Autre spécificité chez les Compagnons, la présence de formateurs jeunes : des Compagnons qui terminent leur parcours par quelques années auprès des plus jeunes. À l’instar de Yannick Mangold, 25 ans, le formateur en plâtrerie. « J’ai commencé à 15 ans chez les Compagnons, j’ai fait six ans de tour de France, et c’est la troisième année que je suis formateur à Strasbourg », témoigne-t-il. De fait, une fois Compagnon, les artisans ont la possibilité de devenir formateur sans passer d’épreuves ou d’examens. « C’est formidable d’être au contact des plus jeunes si vite », explique Yannick.

Pour son « chef-d’œuvre », le travail qui lui a permis de devenir Compagnon, il a imaginé et réalisé la refection des murs et du plafond de la salle de conférence de la maison de Dijon. Un résultat hautement artistique. Thibaut, lui, est responsable des charpentiers. À 27 ans, il est passé Compagnon il y a un an. « J’ai fabriqué une représentation en bois, d’un instrument médiéval, une vielle à roue », raconte-t-il, photos à l’appui. Chez les Compagnons, à côté du savoir-faire et de l’envie de transmettre, la fierté et la fantaisie ne sont jamais très loin !

Quels parcours chez les Compagnons ?

Il y a différentes possibilités pour entrer chez les Compagnons du devoir et du tour de France, et les parcours sont personnalisables en fonction du projet de chacun. Voici les types de profils qu’on retrouve ensuite dans ce grand réseau

Les apprentis

En apprentissage, ils préparent un CAP ou un BAC pro, généralement selon un rythme de 2 semaines de formation et 6 semaines en entreprise.

Les « prépa métiers »

Ils ont un diplôme de niveau 4 (bac ou titre professionel), et sont en apprentissage ou en contrat de professionnalisation. Ils alternent également deux semaines en formation et six semaines en entreprise. Les stages de formation sont beaucoup plus axés sur le métier (pratique, théorie, dessin technique …) et beaucoup moins sur l’enseignement général.

Les « prépa tour de France » ou « aspirants »

Titulaires d’un CAP, bac professionnel ou d’un autre diplôme dans leur métier, ils sont en première année de leur tour de France, et dans la plupart des cas en contrat de professionalisation. En milieu d’année, ils sont « adoptés », moyennant la réalisation d’un travail d’adoption. Ce n’est qu’à ce stade qu’on les appelle « aspirants ».

Les « itinérants » du tour de France

En contrat de professionnalisation, ils changent de ville (où ils sont résidents permanents d’une maison) environ tous les six mois ou une fois par an selon les corps de métier, pendant quatre à sept ans. Après deux, trois ou quatre ans de tour de France, ils effectuent leur « travail de réception » ou « chef-d’œuvre » et deviennent ainsi Compagnons.
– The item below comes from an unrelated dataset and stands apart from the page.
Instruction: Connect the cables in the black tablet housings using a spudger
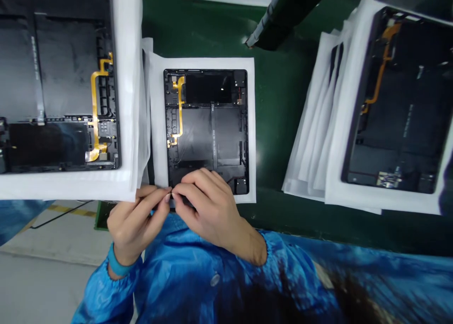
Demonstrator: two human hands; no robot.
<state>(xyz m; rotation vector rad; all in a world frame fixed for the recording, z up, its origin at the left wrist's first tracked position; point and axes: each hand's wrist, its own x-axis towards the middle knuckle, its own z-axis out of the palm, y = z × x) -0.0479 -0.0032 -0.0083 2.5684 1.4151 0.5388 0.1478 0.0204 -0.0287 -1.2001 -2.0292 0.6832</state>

Les « Compagnons itinérants »

Ils sont encore sur le tour de France et continuent à se former mais plus dans une démarche d’encadrement : ce sont eux qui s’occupent des jeunes de leurs métiers sur le tour de France dans les maisons des Compagnons. Après un ou deux ans, ils ont la possibilité de prendre une mission de prévôt ou de formateur. Ce sont des missions de trois ans minimum.

Les « Compagnons sédentaires »

Ils ont terminé leur tour de France et se sont installés dans un territoire. Ils sont en lien avec la maison des Compagnons la plus proche afin de pourvoir accompagner (de façon bénévole) les jeunes qui passent dans la ville lors de leur tour de France. Ils leur transmettent leur expérience et leur vécu.